Pour les démocrates, une victoire mardi regonflerait le moral d'un parti encore sonné par la défaite d'Hillary Clinton, et qui a les yeux fixés sur un objectif ambitieux: reprendre la majorité de la Chambre aux élections législatives de mi-mandat, en novembre 2018.

La nouvelle stratégie du parti démocrate consiste à porter le fer jusque dans les fiefs républicains. Une tâche facilitée par le dévissage de la cote de popularité du président américain, tombé à moins de 40% d'opinions favorables.

«Si le parti démocrate veut se redresser, il va devoir créer une grande mobilisation au niveau local dans chacun des 50 États du pays», a insisté dimanche Bernie Sanders, le candidat de la gauche de la gauche aux primaires présidentielles de l'an dernier.

Baromètre 

Aux États-Unis, les élus n'ont pas de suppléant et des élections ont donc été organisées pour remplacer les quatre parlementaires nommés ministres par le président Donald Trump.

Les démocrates ont augmenté leur score habituel mais échoué dans deux élections partielles, dans le Kansas et le Montana, et devraient également perdre mardi en Caroline du Sud, dans une circonscription républicaine.

Reste la Géorgie, dans cette circonscription blanche et aisée qui semble flirter avec l'envie d'envoyer un message au locataire de la Maison-Blanche.

Six sondages ont été publiés en juin: tous sauf un donnent un avantage à Jon Ossoff, de 1 à 7 points.

«Tout dépendra de la participation, tout dépendra de la mobilisation», a répété le candidat ce week-end.

Donald Trump lui-même a appelé ses partisans à se mobiliser, soulignant que les enjeux étaient véritablement nationaux. «Les démocrates sont contre les baisses d'impôts, un bon système de soins et la sécurité à la frontière», a-t-il tweeté lundi. «Votez maintenant pour Karen H».

Après le premier tour, il avait résumé ainsi la course : «Hollywood contre Géorgie», insistant sur les dons démocrates venus du reste du pays dont la Californie.

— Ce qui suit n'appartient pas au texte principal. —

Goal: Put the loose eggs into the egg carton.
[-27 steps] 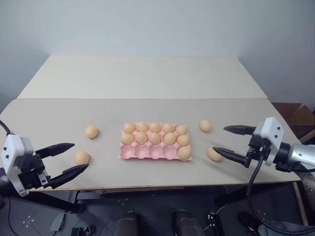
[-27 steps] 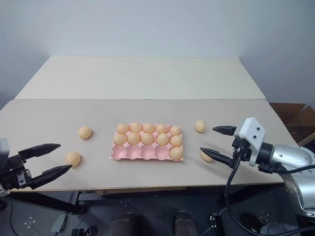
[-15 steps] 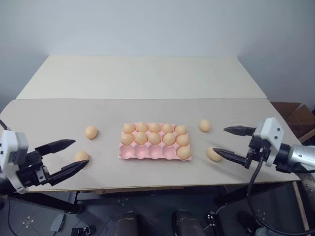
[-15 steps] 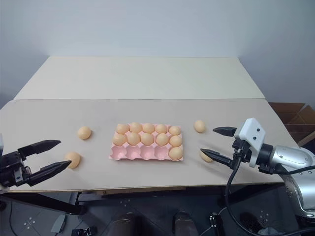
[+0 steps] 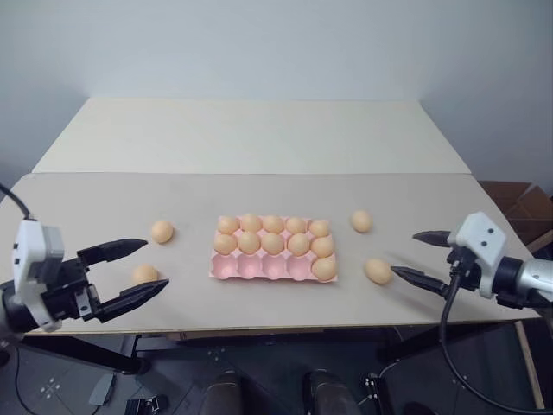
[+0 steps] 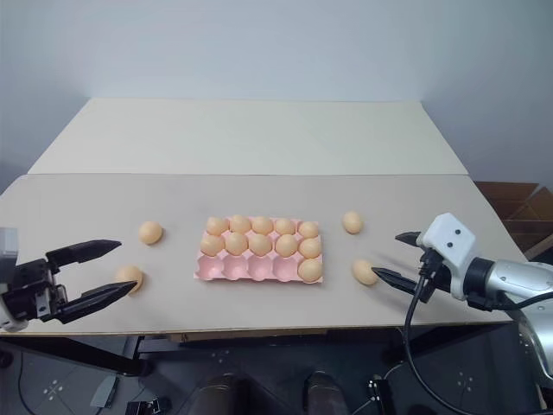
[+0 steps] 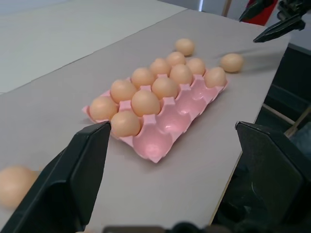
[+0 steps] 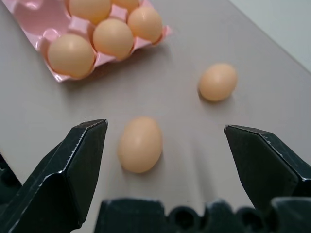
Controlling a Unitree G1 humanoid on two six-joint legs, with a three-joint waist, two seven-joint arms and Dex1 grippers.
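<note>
The pink egg carton (image 5: 259, 269) lies mid-table, its two far rows full of eggs and one more egg (image 5: 324, 269) in the near row's right end cup. Two loose eggs (image 5: 162, 231) (image 5: 144, 274) lie left of it, two others (image 5: 361, 221) (image 5: 377, 271) to its right. My left gripper (image 5: 155, 265) is open at the table's near left edge, its fingertips on either side of the nearer left egg. My right gripper (image 5: 404, 253) is open just right of the nearer right egg (image 8: 140, 144), apart from it.
The eggs rest on a beige table (image 5: 259, 138) that reaches far back behind the carton, with a seam across its middle. A brown cardboard box (image 5: 518, 203) stands on the floor past the table's right edge.
My right gripper has drawn back to the right, so the near right egg is no longer between its fingers. My left gripper has edged rightward toward the near left egg.
</note>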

En cas de victoire démocrate, le parti claironnera que la reconquête est en marche.

Mais l'analyste Kyle Kondik, qui édite la lettre Sabato's Crystal Ball, prévient que les enseignements pourraient être limités si le résultat final était serré.

«Une victoire d'Ossoff à elle seule ne veut pas dire qu'une vague démocrate arrive, pas plus qu'une victoire de Handel ne signifierait que les démocrates échoueront en 2018», prévient-il.